I completely agree, but at the same time if they use strict definitions then there is room for loopholes on all of the excluded variables. If the law does end up stating exactly as it does above, then it will be left to the judiciary branch of government to interpret exactly what is "sufficient" food etc.

Sometimes legislation leaves laws open like that on purpose because there are far too many variables for them to possibly define, especially in a whole new area of law. If they narrow it down too far, then they could exclude variables that they didn't think about, but if they leave it open to interpretation of the judiciary, then the judiciary has more leeway to decide if it indeed was sufficient food etc. on a case by case basis.

barleecreations said...

I don't know if I will become unpopular after saying this but I have
to be true to me.

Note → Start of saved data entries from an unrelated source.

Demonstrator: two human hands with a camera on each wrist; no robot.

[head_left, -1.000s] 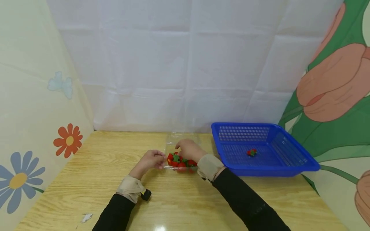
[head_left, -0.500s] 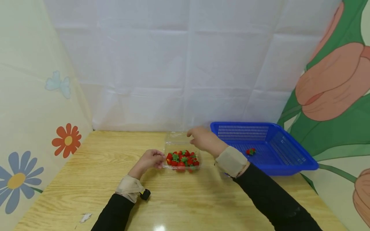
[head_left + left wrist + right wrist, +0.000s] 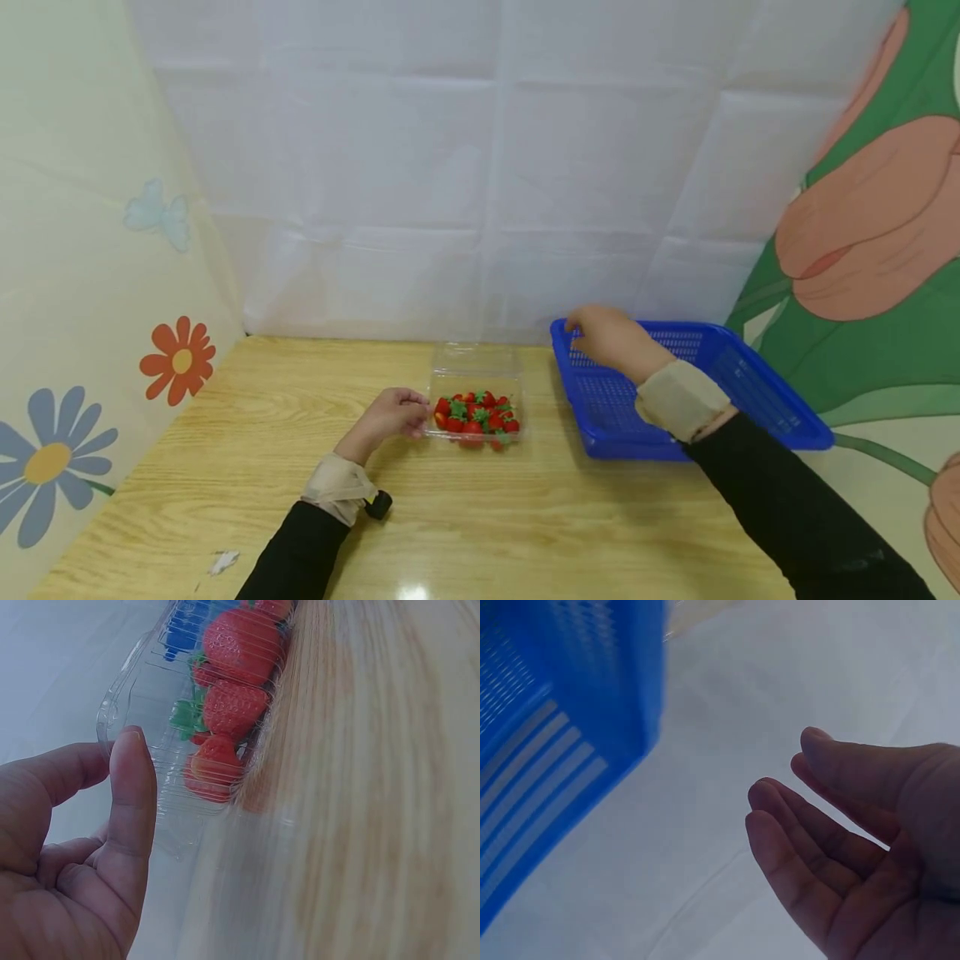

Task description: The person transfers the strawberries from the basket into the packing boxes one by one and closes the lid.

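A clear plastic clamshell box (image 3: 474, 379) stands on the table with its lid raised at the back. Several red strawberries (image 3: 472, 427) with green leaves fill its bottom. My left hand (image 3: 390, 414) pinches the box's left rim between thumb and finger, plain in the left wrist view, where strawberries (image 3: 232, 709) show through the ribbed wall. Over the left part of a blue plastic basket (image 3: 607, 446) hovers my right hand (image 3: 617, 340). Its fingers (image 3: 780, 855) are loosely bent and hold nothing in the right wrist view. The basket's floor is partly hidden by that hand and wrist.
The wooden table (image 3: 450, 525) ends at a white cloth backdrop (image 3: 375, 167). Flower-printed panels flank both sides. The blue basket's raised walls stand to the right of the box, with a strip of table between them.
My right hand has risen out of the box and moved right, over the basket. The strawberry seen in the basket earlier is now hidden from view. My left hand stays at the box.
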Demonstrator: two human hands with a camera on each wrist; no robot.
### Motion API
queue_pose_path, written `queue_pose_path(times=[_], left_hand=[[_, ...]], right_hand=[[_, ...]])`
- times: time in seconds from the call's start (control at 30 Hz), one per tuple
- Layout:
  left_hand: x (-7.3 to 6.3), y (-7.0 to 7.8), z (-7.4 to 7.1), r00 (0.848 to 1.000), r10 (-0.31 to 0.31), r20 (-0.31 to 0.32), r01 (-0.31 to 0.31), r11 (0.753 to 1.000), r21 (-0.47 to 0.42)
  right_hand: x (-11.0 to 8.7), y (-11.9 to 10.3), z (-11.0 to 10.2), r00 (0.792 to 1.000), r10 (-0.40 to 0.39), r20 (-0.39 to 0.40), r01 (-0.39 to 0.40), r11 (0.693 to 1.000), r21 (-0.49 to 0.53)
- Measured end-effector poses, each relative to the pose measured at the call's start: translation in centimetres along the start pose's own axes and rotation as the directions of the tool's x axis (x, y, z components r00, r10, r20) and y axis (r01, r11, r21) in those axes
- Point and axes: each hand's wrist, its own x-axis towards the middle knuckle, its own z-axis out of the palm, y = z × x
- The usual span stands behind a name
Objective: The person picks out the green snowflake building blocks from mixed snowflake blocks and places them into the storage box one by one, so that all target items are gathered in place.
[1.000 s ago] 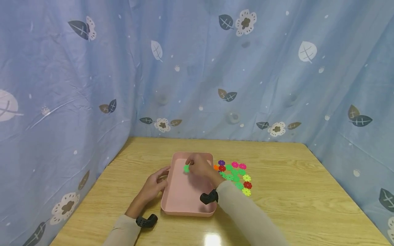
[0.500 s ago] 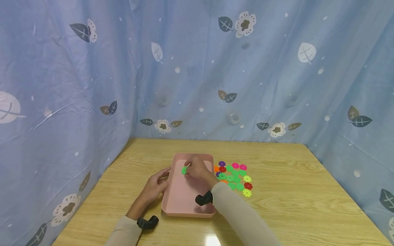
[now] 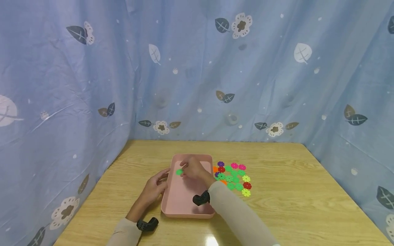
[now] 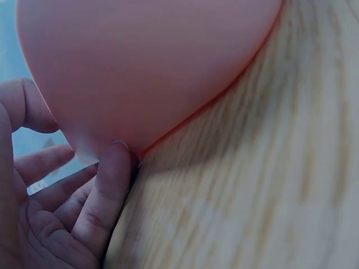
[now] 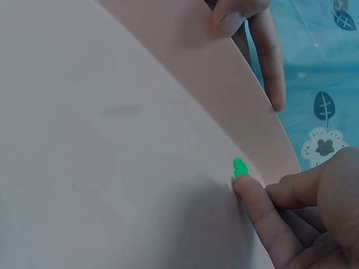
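Note:
A pink tray [image 3: 181,201] lies on the table. At its left side my left hand [image 3: 154,187] holds the wall: the left wrist view has the thumb [image 4: 112,174] against the outer wall, and in the right wrist view a fingertip [image 5: 230,23] reaches over the rim. Over the tray's floor, near its left wall, my right hand [image 3: 194,168] pinches a small green flower-shaped disc [image 3: 179,172]. Only a bit of the green disc [image 5: 240,166] shows past the fingertip in the right wrist view.
Right of the tray lie several flower-shaped discs [image 3: 235,173], green, red, pink, yellow, orange and purple, some overlapping. A blue patterned curtain [image 3: 197,68] hangs behind and beside the wooden table [image 3: 277,191]. Each wrist wears a black band [image 3: 147,224].
My right hand has moved a little to the left and nearer with the green disc, toward the tray's left wall. The left hand has stayed at the tray's side.

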Motion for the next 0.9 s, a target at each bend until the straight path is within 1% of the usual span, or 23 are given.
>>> queue_pose_path(times=[0.07, 0.13, 0.2, 0.27, 0.37, 0.5, 0.7, 0.8, 0.9], left_hand=[[0.0, 0.1, 0.0, 1.0, 0.001, -0.004, -0.001, 1.0, 0.004], [0.1, 0.1, 0.0, 1.0, 0.002, -0.005, -0.002, 1.0, 0.009], [0.1, 0.2, 0.0, 1.0, 0.005, -0.005, -0.005, 1.0, 0.019], [0.2, 0.2, 0.1, 1.0, 0.009, -0.002, -0.009, 1.0, 0.025], [0.2, 0.4, 0.0, 1.0, 0.012, 0.001, -0.012, 1.0, 0.021], [0.2, 0.2, 0.0, 1.0, 0.012, 0.002, -0.012, 1.0, 0.021], [0.1, 0.0, 0.1, 1.0, 0.008, 0.004, -0.008, 1.0, 0.017], [0.0, 0.0, 0.1, 1.0, 0.012, 0.006, -0.012, 1.0, 0.008], [-0.1, 0.1, 0.1, 1.0, 0.014, 0.002, -0.014, 1.0, 0.006]], right_hand=[[0.1, -0.2, 0.0, 0.999, 0.025, 0.023, -0.026, 0.997, 0.069], [0.2, -0.3, 0.0, 0.998, 0.046, 0.039, -0.05, 0.994, 0.102], [0.3, -0.5, 0.0, 0.997, 0.058, 0.049, -0.063, 0.991, 0.114], [0.3, -0.7, 0.1, 0.996, 0.067, 0.06, -0.073, 0.991, 0.116], [0.1, -1.1, 0.1, 0.997, 0.058, 0.06, -0.062, 0.996, 0.068], [-0.1, -1.3, 0.1, 0.997, 0.054, 0.057, -0.057, 0.997, 0.045], [-0.5, -1.4, 0.1, 0.996, 0.063, 0.057, -0.068, 0.993, 0.094], [-0.7, -1.4, 0.1, 0.997, 0.054, 0.052, -0.06, 0.991, 0.121], [-0.9, -1.4, 0.0, 0.998, 0.025, 0.053, -0.031, 0.994, 0.107]])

Let me just say this up front that I am all for
regulating puppy-mills I would actually like to see them stopped. No
one should just be spiting out puppies and selling them to who ever
has the cash just to make money. It's insane! This is where I insert
the "but...". I used to (and hope again one day) show my Springers and
did have a few litters. Any time a law or regulation like this gets
set up all us show folks get a bit nervous because it can get real
tricky to separate use good guys from the puppy mills. All you need is
one loop hole or idiot in charge of enforcing the law to pervert it
and it can be used to go after any one with a dog both show and pet
people. I am not saying that dogs or any animal for that fact
shouldn't be adequately taken care of I am just saying that wording
can be tricky. It can open doors to more and stricter law for all of
us, even if you are one of the good guys. You also need to be aware of
who is behind a suggested law or regulation its not always animal
lovers trying to make the world a better place.

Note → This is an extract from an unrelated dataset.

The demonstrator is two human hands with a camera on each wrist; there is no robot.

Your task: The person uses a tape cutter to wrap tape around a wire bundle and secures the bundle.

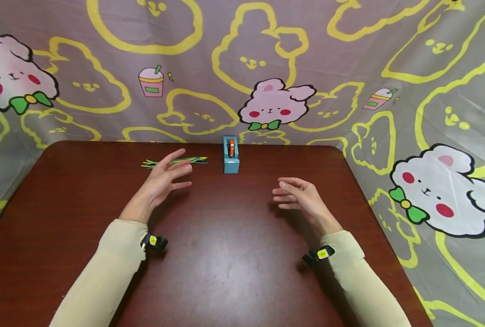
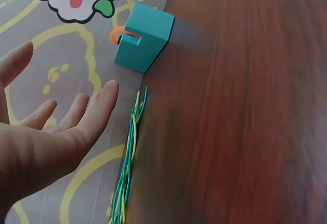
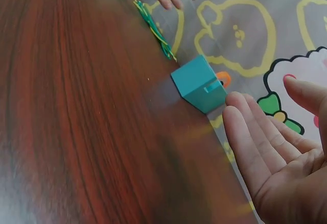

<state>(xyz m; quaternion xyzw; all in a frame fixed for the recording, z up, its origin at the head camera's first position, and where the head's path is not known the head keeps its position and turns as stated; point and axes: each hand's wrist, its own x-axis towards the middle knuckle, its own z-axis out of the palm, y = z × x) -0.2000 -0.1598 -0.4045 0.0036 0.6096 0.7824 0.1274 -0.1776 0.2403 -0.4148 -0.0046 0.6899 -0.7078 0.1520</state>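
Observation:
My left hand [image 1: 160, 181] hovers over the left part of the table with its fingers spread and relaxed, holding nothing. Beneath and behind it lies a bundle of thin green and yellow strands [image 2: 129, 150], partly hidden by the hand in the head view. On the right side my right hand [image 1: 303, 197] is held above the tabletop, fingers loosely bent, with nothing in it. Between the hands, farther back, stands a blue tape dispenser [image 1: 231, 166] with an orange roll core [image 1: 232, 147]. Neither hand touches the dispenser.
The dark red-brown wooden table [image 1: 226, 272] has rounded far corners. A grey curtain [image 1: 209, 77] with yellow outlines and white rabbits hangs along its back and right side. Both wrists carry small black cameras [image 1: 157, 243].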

I love the saying my mother says:
When they came for the communists,
I didn't care.

When they came for the social democrats,
I didn't care.

When they came for the trade unionists,
I didn't care.

When they came for the Jews,
I didn't care.

When they came for me,
there was no one left to care.

I am sorry if I may have offended or disgusted any
one that wasn't my intention and I apologize. I love dogs and want to
preserve the right to be able to own and care for them.

HauntedWillow/PCS said...

Your article is very informative. Thank you for sharing!

JLynnPro said...

Tsilos, excellent post. I fully support this law, EXCEPT that I think making it a misdemeanor is wrong. It should be a felony.

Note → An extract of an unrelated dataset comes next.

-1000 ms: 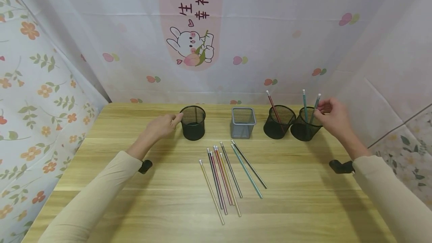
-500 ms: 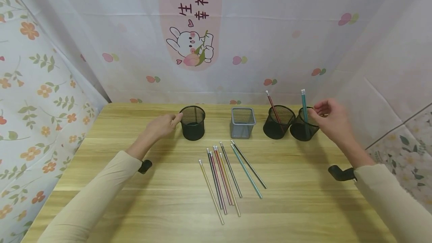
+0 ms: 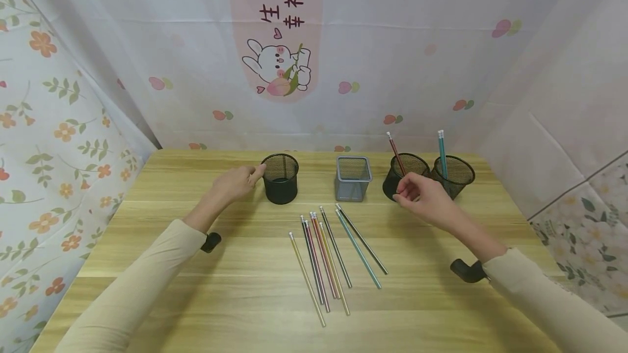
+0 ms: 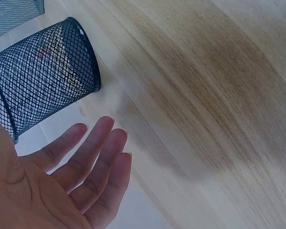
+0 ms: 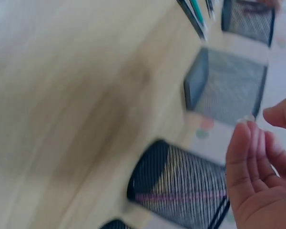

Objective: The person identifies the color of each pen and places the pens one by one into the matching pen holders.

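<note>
Black cup [image 3: 461, 172] — 2 teal pencils [image 3: 443, 158] inside

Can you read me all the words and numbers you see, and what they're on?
"生活": on the pink patch of the hanging cloth; the next character is cut off.
"幸福": beside it, same patch; the next is cut off too.
Pencils and gray square cup: any print is too small to read.
No numbers readable.

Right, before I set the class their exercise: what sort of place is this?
Probably a small indoor workspace, curtained off: printed cloth hangs behind the table, where loose pencils lie in front of a row of mesh cups. Which building or room, I can't tell.
</note>
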Available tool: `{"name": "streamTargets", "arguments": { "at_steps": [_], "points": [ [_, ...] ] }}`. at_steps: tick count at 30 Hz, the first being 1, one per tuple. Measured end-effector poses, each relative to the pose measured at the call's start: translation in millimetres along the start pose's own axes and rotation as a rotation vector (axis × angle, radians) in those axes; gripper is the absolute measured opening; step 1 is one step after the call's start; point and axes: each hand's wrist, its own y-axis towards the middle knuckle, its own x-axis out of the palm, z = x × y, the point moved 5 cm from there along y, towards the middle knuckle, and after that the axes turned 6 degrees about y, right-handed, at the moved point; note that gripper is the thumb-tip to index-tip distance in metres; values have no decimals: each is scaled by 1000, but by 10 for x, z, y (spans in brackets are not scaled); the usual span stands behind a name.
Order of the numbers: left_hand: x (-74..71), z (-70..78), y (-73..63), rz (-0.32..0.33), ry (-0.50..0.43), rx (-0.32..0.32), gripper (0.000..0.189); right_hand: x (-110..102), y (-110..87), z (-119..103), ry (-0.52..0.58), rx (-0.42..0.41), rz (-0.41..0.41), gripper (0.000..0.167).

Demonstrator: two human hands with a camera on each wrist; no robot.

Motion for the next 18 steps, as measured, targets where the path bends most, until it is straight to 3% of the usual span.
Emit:
{"name": "streamTargets", "arguments": {
  "at_steps": [9, 18],
  "points": [
    [-12, 13, -13, 3, 2, 2, 74, 470, 12, -146, 52, -16, -179, 13],
    [-10, 7, -6, 0, -12, 0, 70, 736, 27, -235, 97, -35, -245, 14]
  ]
}}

Barleecreations, I see where you are coming from, but don't legitimate breeders have ways of proving they are not a puppy mill? I know they have higher standards of care of their animals, and I also know most limit breeding cycles and take great care to ensure their animals are healthy. Wouldn't a legitimate breeder be able to produce records to show consistent care and quality of their litters?

If we are talking "back yard breeders," well, I have no sympathy at all. (Yes. There is a difference, folks.)

I understand your concerns, but I feel it is important to put bad people out of business.

Astrid Nicole Etcetera said...

Puppies are not products to be mass produced. Nice article!